CalledProcessError while training yolov8 on kaggle #11682

Open ammar3010 opened 1 week ago

ammar3010 commented 1 week ago

`CalledProcessError Traceback (most recent call last) Cell In[11], line 4 1 from ultralytics import YOLO 3 model = YOLO('yolov8m.pt') # load a pretrained model (recommended for training) ----> 4 results = model.train(data='/kaggle/input/headcount/data.yaml', epochs=30, imgsz=480, device=[0,1])
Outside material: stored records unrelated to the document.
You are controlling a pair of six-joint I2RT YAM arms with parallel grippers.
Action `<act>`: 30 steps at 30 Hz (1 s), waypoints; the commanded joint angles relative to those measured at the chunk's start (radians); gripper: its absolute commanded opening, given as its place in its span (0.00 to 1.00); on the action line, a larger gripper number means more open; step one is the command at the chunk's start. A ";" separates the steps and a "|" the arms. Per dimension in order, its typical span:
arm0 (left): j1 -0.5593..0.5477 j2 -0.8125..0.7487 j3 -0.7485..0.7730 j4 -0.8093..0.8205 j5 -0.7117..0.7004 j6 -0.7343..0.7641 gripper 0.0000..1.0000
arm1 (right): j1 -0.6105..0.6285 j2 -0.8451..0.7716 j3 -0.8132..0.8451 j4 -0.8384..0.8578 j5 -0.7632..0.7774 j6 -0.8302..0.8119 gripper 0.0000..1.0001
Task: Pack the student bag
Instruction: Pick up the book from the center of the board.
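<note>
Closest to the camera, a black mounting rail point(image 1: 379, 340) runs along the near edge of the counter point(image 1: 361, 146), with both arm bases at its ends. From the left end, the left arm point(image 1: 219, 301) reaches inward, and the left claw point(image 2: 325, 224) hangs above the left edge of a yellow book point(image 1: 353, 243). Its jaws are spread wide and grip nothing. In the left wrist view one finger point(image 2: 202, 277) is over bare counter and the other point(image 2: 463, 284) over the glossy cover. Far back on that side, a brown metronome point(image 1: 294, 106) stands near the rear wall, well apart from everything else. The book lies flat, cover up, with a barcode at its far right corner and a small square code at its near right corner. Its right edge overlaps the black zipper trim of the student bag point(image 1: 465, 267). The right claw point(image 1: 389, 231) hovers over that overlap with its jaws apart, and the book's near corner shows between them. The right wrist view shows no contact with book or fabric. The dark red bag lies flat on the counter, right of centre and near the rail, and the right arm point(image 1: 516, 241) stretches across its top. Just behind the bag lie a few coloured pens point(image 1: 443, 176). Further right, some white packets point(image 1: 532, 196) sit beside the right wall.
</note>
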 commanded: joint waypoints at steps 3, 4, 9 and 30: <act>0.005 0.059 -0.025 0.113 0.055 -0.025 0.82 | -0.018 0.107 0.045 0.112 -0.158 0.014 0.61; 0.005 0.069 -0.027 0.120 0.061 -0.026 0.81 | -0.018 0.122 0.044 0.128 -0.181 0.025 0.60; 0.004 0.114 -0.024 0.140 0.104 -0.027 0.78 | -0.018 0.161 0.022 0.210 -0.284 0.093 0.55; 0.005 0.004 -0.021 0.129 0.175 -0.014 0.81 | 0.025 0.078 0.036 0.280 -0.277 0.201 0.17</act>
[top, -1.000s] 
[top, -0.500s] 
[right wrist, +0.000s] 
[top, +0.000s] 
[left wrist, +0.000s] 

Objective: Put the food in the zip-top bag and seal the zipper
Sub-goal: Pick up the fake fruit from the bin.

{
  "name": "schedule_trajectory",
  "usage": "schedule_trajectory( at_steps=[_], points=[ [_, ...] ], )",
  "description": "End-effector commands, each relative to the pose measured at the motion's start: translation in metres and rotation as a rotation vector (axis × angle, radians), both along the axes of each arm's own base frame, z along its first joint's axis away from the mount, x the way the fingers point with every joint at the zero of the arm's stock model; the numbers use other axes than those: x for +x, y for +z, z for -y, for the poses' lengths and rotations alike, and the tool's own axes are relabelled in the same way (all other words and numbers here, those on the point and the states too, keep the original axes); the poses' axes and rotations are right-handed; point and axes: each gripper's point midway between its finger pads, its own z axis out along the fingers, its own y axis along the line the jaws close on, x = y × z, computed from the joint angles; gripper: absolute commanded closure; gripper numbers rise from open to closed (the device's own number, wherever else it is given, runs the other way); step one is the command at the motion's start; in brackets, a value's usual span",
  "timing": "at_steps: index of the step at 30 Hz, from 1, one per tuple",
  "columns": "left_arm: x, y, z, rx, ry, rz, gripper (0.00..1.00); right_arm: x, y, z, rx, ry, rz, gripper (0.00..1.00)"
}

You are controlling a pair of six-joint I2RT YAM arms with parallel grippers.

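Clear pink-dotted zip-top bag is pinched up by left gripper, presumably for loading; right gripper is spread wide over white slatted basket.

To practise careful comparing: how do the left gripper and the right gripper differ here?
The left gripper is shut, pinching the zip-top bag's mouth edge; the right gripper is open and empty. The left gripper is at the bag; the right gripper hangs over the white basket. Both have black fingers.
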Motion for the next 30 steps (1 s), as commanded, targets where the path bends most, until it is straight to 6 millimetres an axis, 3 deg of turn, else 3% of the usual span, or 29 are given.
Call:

File /opt/conda/lib/python3.10/site-packages/ultralytics/engine/model.py:673, in Model.train(self, trainer, **kwargs) 670 pass 672 self.trainer.hub_session = self.session # attach optional HUB session --> 673 self.trainer.train() 674 # Update model and cfg after training 675 if RANK in {-1, 0}:

File /opt/conda/lib/python3.10/site-packages/ultralytics/engine/trainer.py:194, in BaseTrainer.train(self) 192 subprocess.run(cmd, check=True) 193 except Exception as e: --> 194 raise e 195 finally: 196 ddp_cleanup(self, str(file))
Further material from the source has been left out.